As a small business owner, the annual 15% to 45% health insurance premium rate increases are unaffordable. Each year, as our employees age, we reduce benefits to afford minimal health coverage. As health consumers, our care is inferior and restricted by insurance company bureaucracy, and we have additional increased out of pocket costs. Just this past week, it was reported on how health insurers have posted billion dollar profits, at the cost of reduced care for the insured. How is this fair? It is time to remove the anti-trust exemption that protect insurance companies, and permits them to abuse the public.

As a health care provider, my income has systematically been reduced, as insurance companies increasingly dictate the care I provide, the fees I receive etc. Additionally, we have been forced to spend more time and money on hiring administrative staff to deal with insurance company errors, obfuscation, and refusal to pay for things that they must. Thus, health insurance companies increase health care costs tremendously simply through their administrative harassment of health care providers. As an example, I counted more than 200 claim errors from one insurance company in one year. This meant that over 200 hours were spent rectifying insurance company errors! Resolution of the problem only occurred after I sought assistance through Congressman Pascrell’s office (for which I am immensely grateful). It is no surprise that private insurance administrative costs of 35 to 40% are way higher than those of Medicare, which are 3 to 5%. This high rate of administrative costs is unacceptable, and insurance accountability must be implemented.

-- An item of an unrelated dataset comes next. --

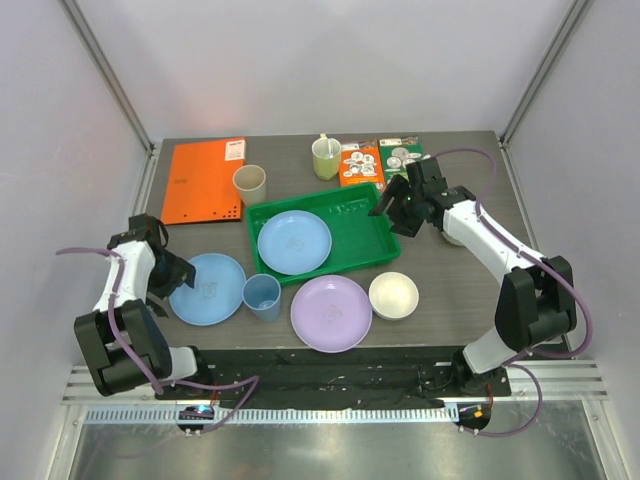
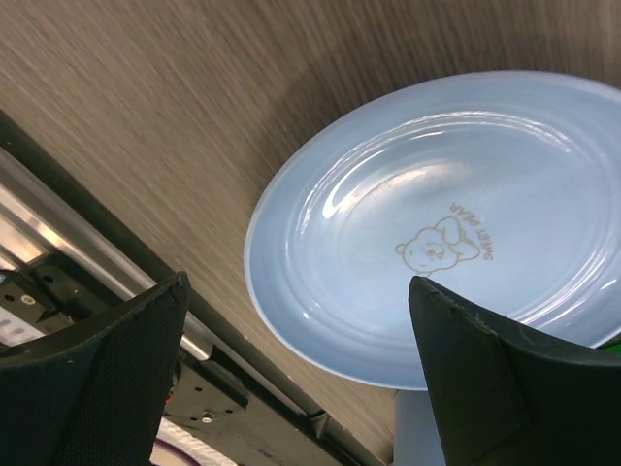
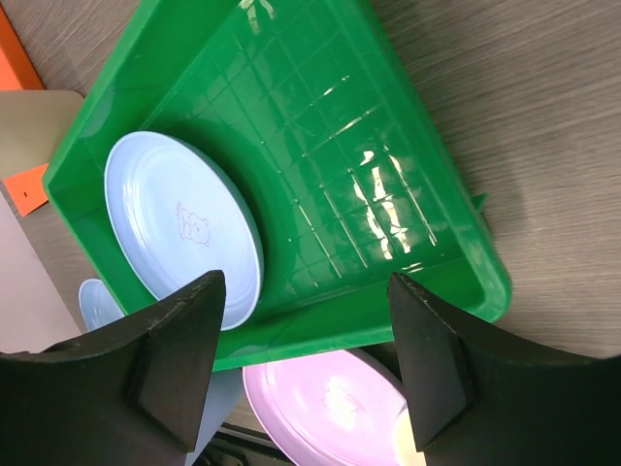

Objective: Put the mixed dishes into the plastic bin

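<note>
Top external view: both claws hard to read from up there, dark lumps over a dark worktop (image 1: 440,300). Left claw (image 1: 168,272) low at the left edge of a light blue plate (image 1: 208,288); touching or just above, impossible to tell. Right claw (image 1: 396,210) over the right end of the green bin (image 1: 262,218), hiding a stretch of its far rim.

Left wrist view: fingers spread wide, nothing between them, so released. Below them only part of the plate, its right side cut off by the frame, with a faint bear print at the centre.

Right wrist view: fingers likewise apart and empty, released, looking down into the bin. Lilac plate (image 1: 331,312) cut off at the bottom edge there; a beige blur at the left edge, too soft to name for sure.

Bin itself: bright green, shallow, low-rimmed, with a glossy gridded floor, sitting mid-worktop and slightly skewed. Second light blue plate (image 1: 294,242) lying flat inside, toward the left half.

Outside, along the near side: blue cup (image 1: 262,296) upright just beside the first plate, then the lilac plate, then a cream bowl (image 1: 393,295) just beside that. Beige cup (image 1: 249,184) upright behind the bin's left corner, next to an orange folder (image 1: 203,180). Pale green mug (image 1: 326,157) with a spoon at the back, beside printed cards (image 1: 378,162).
</note>
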Tool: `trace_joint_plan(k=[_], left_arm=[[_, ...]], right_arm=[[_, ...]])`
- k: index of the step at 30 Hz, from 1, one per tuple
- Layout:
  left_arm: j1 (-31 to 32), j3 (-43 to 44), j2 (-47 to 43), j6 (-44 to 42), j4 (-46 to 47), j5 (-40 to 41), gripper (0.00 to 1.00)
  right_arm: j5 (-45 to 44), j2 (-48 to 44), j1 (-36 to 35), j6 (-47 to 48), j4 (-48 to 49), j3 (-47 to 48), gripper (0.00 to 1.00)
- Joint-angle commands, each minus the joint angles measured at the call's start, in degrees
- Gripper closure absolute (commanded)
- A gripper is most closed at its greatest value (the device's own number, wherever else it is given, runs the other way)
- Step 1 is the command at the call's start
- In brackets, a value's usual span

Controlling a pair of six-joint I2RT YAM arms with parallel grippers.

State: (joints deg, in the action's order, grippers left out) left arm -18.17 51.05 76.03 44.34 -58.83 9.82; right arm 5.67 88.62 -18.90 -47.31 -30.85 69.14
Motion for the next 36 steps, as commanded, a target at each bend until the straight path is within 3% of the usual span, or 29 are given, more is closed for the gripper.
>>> trace_joint_plan(k=[1,6,15,22,27,28,33,35,36], left_arm=[[-0.5,0.3,0.8,-1.4,4.3,-0.9,0.1],[-0.4,-3.1,2.6,-0.5,5.9,-1.2,0.17],[-0.4,-3.0,9.1,0.6,5.3,-0.9,0.12],[-0.3,-4.6,11.7,1.2,7.1,-2.4,0.18],[-0.4,-3.5,9.1,1.4,4.3,-3.4,0.56],[-0.4,-3.2,8.3,1.4,3.6,-4.9,0.7],[-0.5,-2.4,0.4,3.2,-0.8,-6.7,0.86],[-0.5,-2.8,-2.3,3.9,-1.3,-7.0,1.0],[-0.5,-2.8,-3.3,4.8,-1.9,-6.6,1.0]], right_arm=[[2.4,-3.2,1.4,0.3,2.6,-1.6,0.27],[2.9,-4.9,4.0,1.2,2.6,-3.3,0.29],[2.0,-9.7,8.0,2.0,3.1,-4.8,0.3],[2.9,-10.7,9.8,2.0,3.2,-7.6,0.31],[3.2,-10.5,10.5,2.0,3.4,-8.4,0.3],[3.2,-10.4,10.5,2.1,3.5,-8.4,0.3],[4.2,-10.0,11.5,3.2,3.7,-9.0,0.3],[4.6,-10.0,12.0,3.4,3.7,-9.5,0.3],[4.8,-10.0,12.5,3.3,3.7,-9.8,0.3]])
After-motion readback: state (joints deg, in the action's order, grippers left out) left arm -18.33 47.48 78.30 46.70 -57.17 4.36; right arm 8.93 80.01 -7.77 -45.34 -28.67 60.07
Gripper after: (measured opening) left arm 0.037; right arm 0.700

In my quest to resolve the high rate of insurance company errors, I learned that insurance companies routinely employ personnel to deal with bad publicity. They employ entire departments to deal with legislators and the public. They spend unknown amounts of money on advertising and lobbying. In this time of economic distress, and with so many problems funding proper health care, what are insurance companies doing spending so much money on advertising and public relations? Who is looking into the huge burden they add to rising health care costs through all of their administrative errors, public relations gambits, advertising, etc?

In the early 1990s, I joined several health insurance panels as a participating provider. Initially, the insurers offered reasonable fees, I signed up, hoping to be part of the solution to the country’s health care woes. Within two years, our fees were slashed dramatically. I maintained provider participation with a few panels whose rates were acceptable. Although I dropped out of the lower paying plans (whose compensation would have left me with an income that is similar to the starting salary of a teacher), it was amazing how my name remained in their list of participating providers (a phenomenon known as the “phantom panel”). In all of these years, the fee has never been raised in the few panels in which I remained. In contrast, my medical health insurance rates have risen dramatically, as have my rents, taxes, utilities, malpractice insurance, etc.

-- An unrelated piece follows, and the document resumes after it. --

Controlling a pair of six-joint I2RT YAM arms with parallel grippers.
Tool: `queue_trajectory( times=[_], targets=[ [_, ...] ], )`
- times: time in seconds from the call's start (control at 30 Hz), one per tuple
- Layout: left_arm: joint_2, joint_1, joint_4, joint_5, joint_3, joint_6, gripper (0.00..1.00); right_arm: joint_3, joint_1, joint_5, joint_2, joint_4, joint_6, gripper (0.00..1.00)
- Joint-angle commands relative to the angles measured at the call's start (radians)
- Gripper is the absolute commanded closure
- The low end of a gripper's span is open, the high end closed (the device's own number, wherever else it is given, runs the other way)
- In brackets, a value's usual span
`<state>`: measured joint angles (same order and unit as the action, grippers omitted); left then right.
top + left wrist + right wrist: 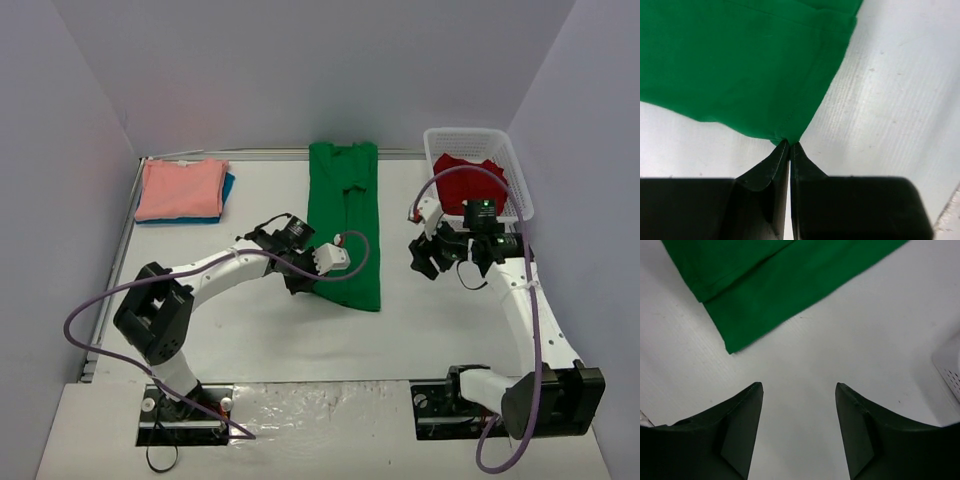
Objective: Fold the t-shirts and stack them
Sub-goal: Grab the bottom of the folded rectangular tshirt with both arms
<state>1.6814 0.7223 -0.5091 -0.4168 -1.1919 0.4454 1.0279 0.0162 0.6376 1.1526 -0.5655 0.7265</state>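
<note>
A bright green t-shirt point(345, 215) lies folded into a long strip at the table's middle. My left gripper point(300, 284) is at the shirt's near left corner. In the left wrist view the left gripper point(790, 143) is shut on the corner of the green cloth point(750, 65). My right gripper point(432, 258) hovers over bare table to the right of the strip. In the right wrist view the right gripper point(799, 386) is open and empty, with the green shirt point(790, 280) ahead of it. A salmon-pink t-shirt point(180, 188) lies folded on a teal-blue one point(229, 186) at the back left. A red t-shirt point(470, 182) sits in the basket.
The white mesh basket point(475, 133) stands at the back right, and its edge point(951, 367) shows in the right wrist view. Walls close off the table at the left, back and right. Purple cables loop off both arms.
</note>
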Motion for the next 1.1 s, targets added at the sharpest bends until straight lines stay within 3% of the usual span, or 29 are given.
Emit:
queue_trajectory(
  times=[0.0, 0.27, 0.5, 0.77, 1.07],
  targets=[
    [0.018, -0.029, -0.088, -0.132, -0.041, -0.028, 0.98, -0.034, 0.102, -0.042, -0.004, -0.042, 0.077, 0.45],
    [0.104, -0.066, -0.129, -0.226, -0.089, -0.046, 0.98, -0.127, 0.333, -0.124, 0.041, -0.042, 0.114, 0.50],
    [0.149, -0.101, -0.147, -0.281, -0.120, -0.059, 0.97, -0.173, 0.438, -0.200, 0.099, -0.027, 0.140, 0.54],
    [0.161, -0.119, -0.152, -0.318, -0.127, -0.070, 0.98, -0.195, 0.479, -0.211, 0.203, 0.033, 0.134, 0.65],
    [0.175, -0.141, -0.154, -0.364, -0.126, -0.068, 0.98, -0.167, 0.511, -0.214, 0.309, 0.076, 0.120, 0.65]
  ],
)
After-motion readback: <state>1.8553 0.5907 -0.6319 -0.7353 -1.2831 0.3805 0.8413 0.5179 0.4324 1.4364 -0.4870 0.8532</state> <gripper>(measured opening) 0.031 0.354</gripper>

There is something wrong in a society when the healers, who require great educational training, are paid at far lower rates than those that deny health care, as is the case with the insurance company executives. Their compensation packages are in the millions of dollars each year, while the health care providers struggle to maintain a middle class standard of living. Health insurance companies contribute to the spiraling, out of control health care crisis.

In my opinion, any successful health care reform must include:

1. Limits on the compensation of insurance executives (in the same way that incomes of all medical health providers have been reduced).

2. Financial limits on insurance company expenditures on lobbying, advertising and public relations efforts. Those funds need to be re-directed towards actual health care.

3. Insurance companies exemption from anti-trust regulations must be eliminated.

4. Insurance company accountability and reduction of their claims processing errors and administrative costs must be reduced so that they fall in line with that of Medicare (3 to 5%). Stringent penalties need to be assessed upon insurance companies that fail to follow this ruling.